I had really mixed feelings when reading this book. Sometimes I was really touched and liked how Steve was helping Nathaniel, but sometimes I really disliked Steve because I felt like he was kind of using Nathaniel for next week's column or that he was helping him not because he wanted to, but because he felt obligated to since he had made Nathaniel somewhat famous. Steve just pushed and pushed for Nathaniel to do certain things, even leading to tricking him into things and I just wanted to yell "Let him be! He doesn't WANT to!" at him. I guess since I wasn't there and in that situation, then I can sit here all I want and say that we can't make people conform to what we (as society) deem as "normal" but I'm sure that Steve Lopez had good intentions.
One thing that a lot of people at book club said was that this book made them want to go out and help! Get involved! etc. And while I can definitely understand that, I just kept asking myself, Could I go up to some homeless stranger and be their friend? Could I dedicate myself to helping someone who was homeless with mental disabilities? I just don't know. The thought kind of frightens me because I just don't think that I would feel comfortable doing that. I mean, I have no training or experience with people with mental diseases and you really never know what they are going to do or how they are going to react to things. I do think that volunteering and doing something to help your community is a really rewarding thing to do, but I don't think that helping the homeless or mentally ill is up my alley. When I start volunteering again, I think that something at the library or at a school would be something I would be more comfortable doing.
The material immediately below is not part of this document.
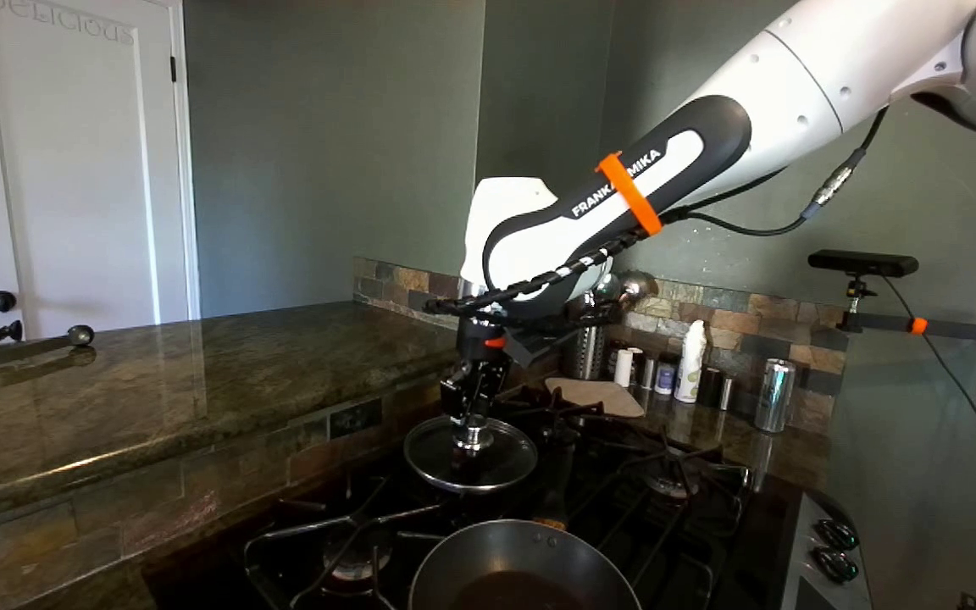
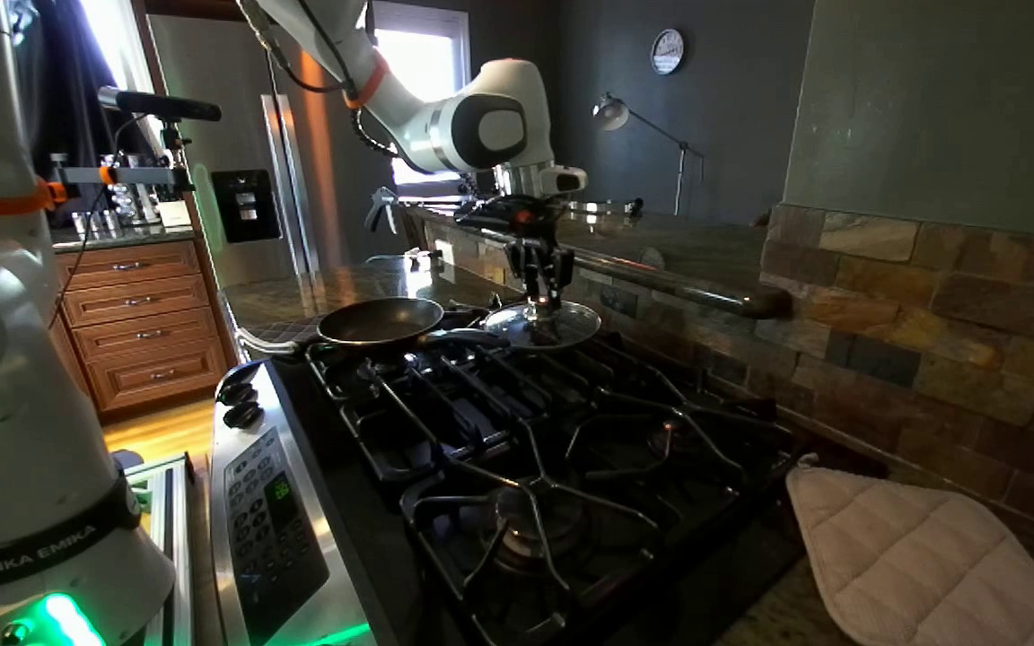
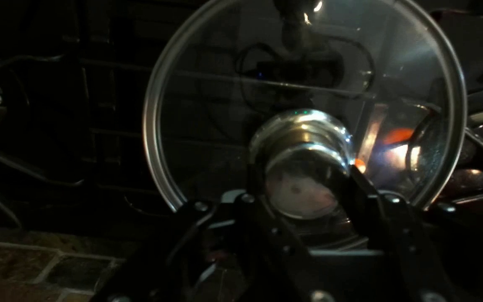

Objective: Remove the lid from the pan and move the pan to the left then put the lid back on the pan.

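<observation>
Exterior views | door (image 1: 85, 182): DELICIOUS | arm (image 2: 23, 386): FRANKA EMIKA | claw (image 1: 472, 424): pinching knob (image 1: 473, 439) of lid (image 1: 505, 464)

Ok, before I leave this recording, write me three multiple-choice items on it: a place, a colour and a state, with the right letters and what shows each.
1. Where is the gripper?
A) Over the quilted pad
B) At the knob of the lid
C) Beside the wall clock

2. What colour is the strap on the arm?
A) Orange
B) Blue
C) Yellow

3. How does the pan stand?
A) Covered by the lid
B) Upside down
C) Upright and uncovered

1: B, the wrist view shows the gripper's fingers on either side of the knob.
2: A, it shows bright orange in an exterior view.
3: C, its open inside and the lid off to one side show in both exterior views.
</observation>
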`<action>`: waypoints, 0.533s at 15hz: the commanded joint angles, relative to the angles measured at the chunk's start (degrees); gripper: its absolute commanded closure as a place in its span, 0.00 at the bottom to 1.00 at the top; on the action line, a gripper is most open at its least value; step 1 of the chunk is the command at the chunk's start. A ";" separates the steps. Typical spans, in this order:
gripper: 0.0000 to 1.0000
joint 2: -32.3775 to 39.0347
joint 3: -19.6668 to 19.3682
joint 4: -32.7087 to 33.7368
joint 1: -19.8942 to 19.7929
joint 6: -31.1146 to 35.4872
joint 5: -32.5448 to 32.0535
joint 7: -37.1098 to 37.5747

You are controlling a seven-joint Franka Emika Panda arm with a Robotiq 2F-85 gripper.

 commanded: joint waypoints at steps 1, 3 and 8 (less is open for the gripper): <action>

Anyway, Steve Lopez will be coming to East Lansing on August 30th to give a lecture. I'm definitely going to try to make it out there for it because I think that it would be interesting to hear what he has to say about his experiences and what his opinions are about the movie version of the book (which I haven't seen but heard is not very good and very Hollywood-ized). I wonder if seeing him speak in person will affect the way that I feel about the book?
For right now, I give it 7.5 out of 10 stars. I wasn't as inspired as I thought I would be.
Have you read this or seen the movie? What are your thoughts? Do you volunteer on a regular basis? What do you do and what inspired you to do so?